Requires a covered agency, at least 30 days in advance of publication of a general notice of proposed rulemaking for a rule, to transmit to the Chief Counsel for Advocacy of the Small Business Administration: (1) a copy of the proposed rule; (2) a copy of the initial regulatory flexibility analysis for the rule; or (3) a determination that an initial regulatory flexibility analysis is not required for such rule, with an explanation for such determination. Provides for publication of any statement of effect of the Chief Counsel on a proposed rule. Expresses the sense of the Congress that the Chief Counsel should be permitted to appear as amicus curiae in any action brought for the purpose or reviewing a rule.

(Sec. 2005) Sets forth provisions regarding authorized court procedures and scope of review with respect to the review of final rules and analyses, including procedures involving consent decrees, affirmative defense, and agency interpretations in civil and criminal actions.

(Sec. 2006) Finds that efficiency and proper management of Government operations will be promoted if a moratorium on the implementation of certain major final and proposed rules is imposed in order to provide the Congress an opportunity for review.

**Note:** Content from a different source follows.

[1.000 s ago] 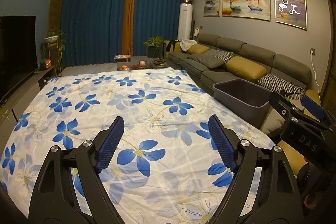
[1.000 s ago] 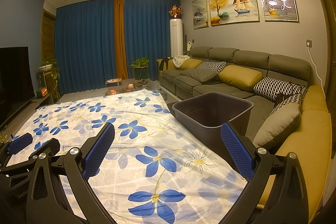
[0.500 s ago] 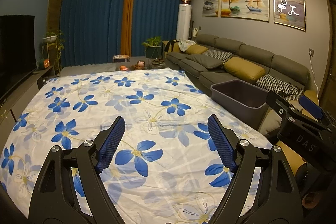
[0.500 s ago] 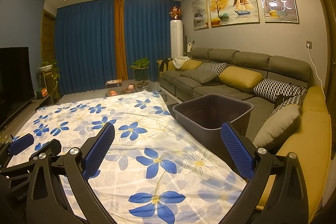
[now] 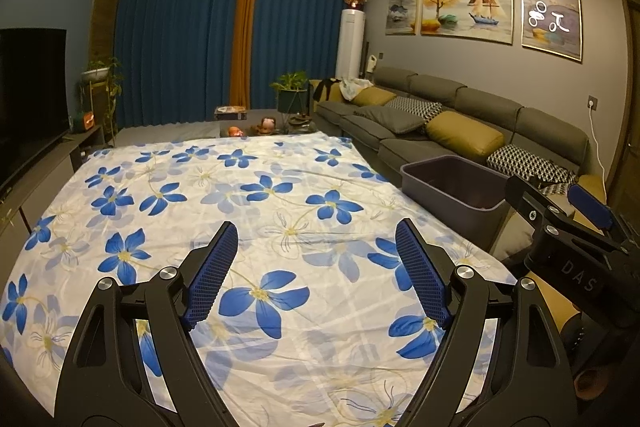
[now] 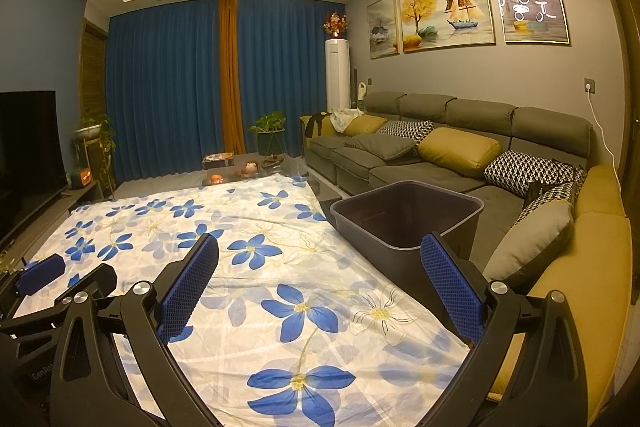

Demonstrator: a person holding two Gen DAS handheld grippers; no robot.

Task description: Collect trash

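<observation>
Readable text: "DAS" is showing in pale letters on the black body of the right gripper (image 5: pixel 560 211), at the right edge of the left wrist view. A partial "CenRob" is showing on the left gripper's body at the lower left edge of the right wrist view. No other legible writing.

Left gripper (image 5: pixel 316 267) is sitting wide open at lower centre of its view, nothing between the jaws. Its fingers (image 5: pixel 212 275) are carrying blue pads with a fine waffle grid on matte black frames with round silver bolts. Right gripper (image 6: pixel 320 279) is also standing wide open and holding nothing, same build.

Both are hanging over a floral sheet (image 5: pixel 240 195): white cloth, lightly wrinkled, printed with blue 5-petal flowers and pale outlined ones, filling the centre of both views.

Bin (image 6: pixel 404 215) is sitting at centre right of the right wrist view, at the sheet's right edge, just in front of the sofa (image 6: pixel 460 131). It's a dark grey smooth plastic tub, rectangular with rounded corners and a rolled rim; what shows of its inside is bare. No loose trash is showing on the sheet.

Sofa is grey fabric with mustard and black-and-white patterned cushions. 3 framed paintings (image 6: pixel 448 11) are hanging above it, upper right.

Versus the earlier frames: nothing is differing, both grippers are staying put, and jaw spread is unchanged.
</observation>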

Outlines legislative procedures for such review, including those applicable for a joint resolution disapproving a rule. States that such procedures shall not be subject to judicial review. Exempts from such review procedures rules that concern monetary policy proposed or implemented by the Board of Governors of the Federal Reserve System or the Federal Open Market Committee.

(Sec. 2007) Directs the President to annually prepare and submit to the Congress an accounting statement that estimates the annual costs and corresponding benefits of major rules over the next five-year period. Outlines provisions concerning: (1) required notice and opportunity for comment; (2) accounting statement contents; and (3) the submission by the President, at the same time as the annual reports, of an associated report concerning an analysis of the impact of the major rule and recommendations for the reform or elimination of Federal programs or elements that do not represent sound use of national economic resources or are otherwise inefficient.

Requires the Director to: (1) provide certain guidance to Federal agencies with respect to the determination of the costs and benefits of major rules; and (2) make recommendations to the President, after each accounting statement and associated report submitted to the Congress, for improving such statements and reports.

(Sec. 2008) Directs the Administrative Conference of the United States to: (1) develop, carry out, and report annually to the Congress on an ongoing study of the operation of the risk assessment requirements of this subchapter; and (2) carry out and report to the Congress on a study of the operation of the Administrative Procedure Act as it relates to changes made by this subchapter.